Unter den 19 Unterzeichnern des Manifests befanden sich der Schriftsteller und Literaturnobelpreisträger J. Saramago, Langzeitentwicklungstheoretiker wie E. Galeano, S. Amin und I. Wallerstein, führende Mitarbeiter der Redaktionsstuben von Le Monde Diplomatique wie F. Houtart, I. Ramonet und B. Cassen sowie Kriegsgegner und antikapitalistischen Journalisten wie Tariq Ali oder W. Bello.

Dass Bello und Ali unzufrieden wegen der Lähmung des WSF sind, ist keine Überraschung, aber wenn Cassen die 'Freiräume' nicht mehr verteidigt, kann etwas nicht stimmen. Wahrscheinlich beeinflusste diese Gruppe den gemäßigten Ton des Dokuments, aber offenkundig fürchten auch sie von Lulas Präsidentschaft kompromittiert zu werden und dass damit nun der Spielraum für radikalere Elemente wie Chavez oder die AktivistInnen der Versammlung der sozialen Bewegungen größer werden könnte.

Die Erklärung enthält eine Reihe von abgeschwächten Reformvorschlägen, bspw. wie die Tilgung der Staatsschulden des Südens, Annahme der Tobin-Steuer, freie Verfügung dieser Länder über Nahrungsmittel, fairer Handel usw.

Kein Wort wird indessen verloren über die Durchsetzung dieser Reformen. Keine Machtstrategie, um in Chavez Worten zu sprechen. Aber die größte Fehlleistung ist die Unterlassung jeglichen Hinweises auf die Besetzung des Irak, die Bedrohung des Iran, von Venezuela, Nordkorea und Kuba durch die USA. Und noch verheerender: keine Erwähnung des palästinensischen Kampfes.

Ein Aufruf zur Aktion

Die Weltversammlung der sozialen Bewegungen traf sich am letzten Morgen in Porto Alegre und rief zu einem internationalen Antikriegsaktionstag am 19.3.2005 auf.

Nach scharfer Kritik am WSF von Delegierten des irakischen nationalen Widerstands näherte sich die Versammlung einer ausdrücklichen Unterstützung für den antiimperialistischen Kampf gegen die angloamerikanischen Besatzung. Sie forderte auch die Umsiedlung von illegalen Siedlungen auf palästinensischem Land und den Abriß der Apartheid-Mauer.

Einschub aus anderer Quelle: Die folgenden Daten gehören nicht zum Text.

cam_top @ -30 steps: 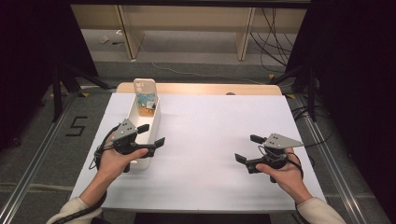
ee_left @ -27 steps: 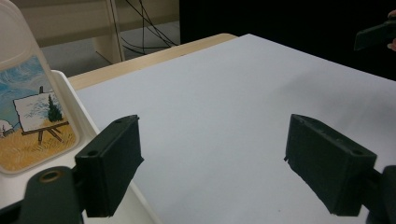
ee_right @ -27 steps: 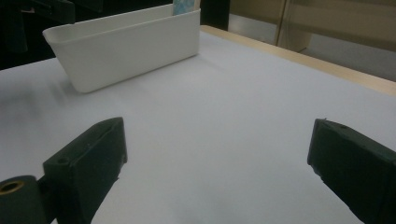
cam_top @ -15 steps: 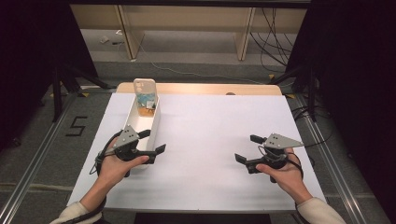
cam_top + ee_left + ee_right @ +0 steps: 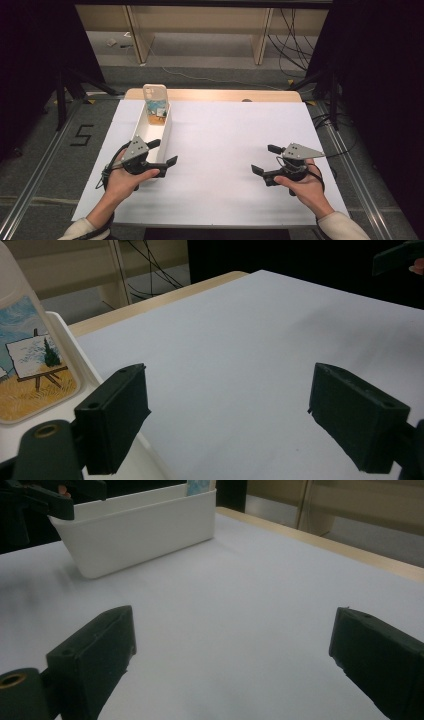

Die Versammlung unterstützte die Mobilisierung gegen den G8-Gipfel im Juli in Schottland, unter der radikaleren Losung eines sofortigen und bedingungslosen Schuldenerlasses, ebenso eine Reihe von Kampagnen von Frauen und eingeborener Bevölkerung. Leider wurde der Aufruf nur verlesen und liegt als Übersetzung noch nicht vor. Die nächsten Ausgaben des Fifthinternational.org global newswire werden den Text abdrucken und sich analytisch damit befassen.

Das Weltsozialforum war also von wachsender Polarisierung und Spaltung gekennzeichnet, auch wenn dies den meisten Teilnehmern mangels Debatte der aufgetretenen Differenzen noch nicht klar geworden ist.

Das Gespenst des WSF als Brutstätte einer antiimperialistischen Internationale mit abgestimmter Politik und koordinierter Aktion wurde von Chavez und anderen heraufbeschworen. W. Bello und Co deuteten vorsichtig die Möglichkeit der Wiedererstehung von reformistischen oder von drittwelt-nationalistischen 'Internationalen' an. Die alten stalinistischen Parteien begrüßten diese Option.

Es gibt eine revolutionäre Alternative zu allen Versuchen zur Wiederbelebung dieser toten Internationalen. Sie muss diesen neuen Masseninternationalismus und Antiimperialismus in eine Weltpartei der sozialistische Revolution verwandeln. In Porto Alegre riefen wir für den Schaffung der einer Fünften Internationale auf, wo immer wir Gelegenheit dazu fanden. Dies wurde von BasisaktivistInnen gut aufgenommen und lebhaft erörtert.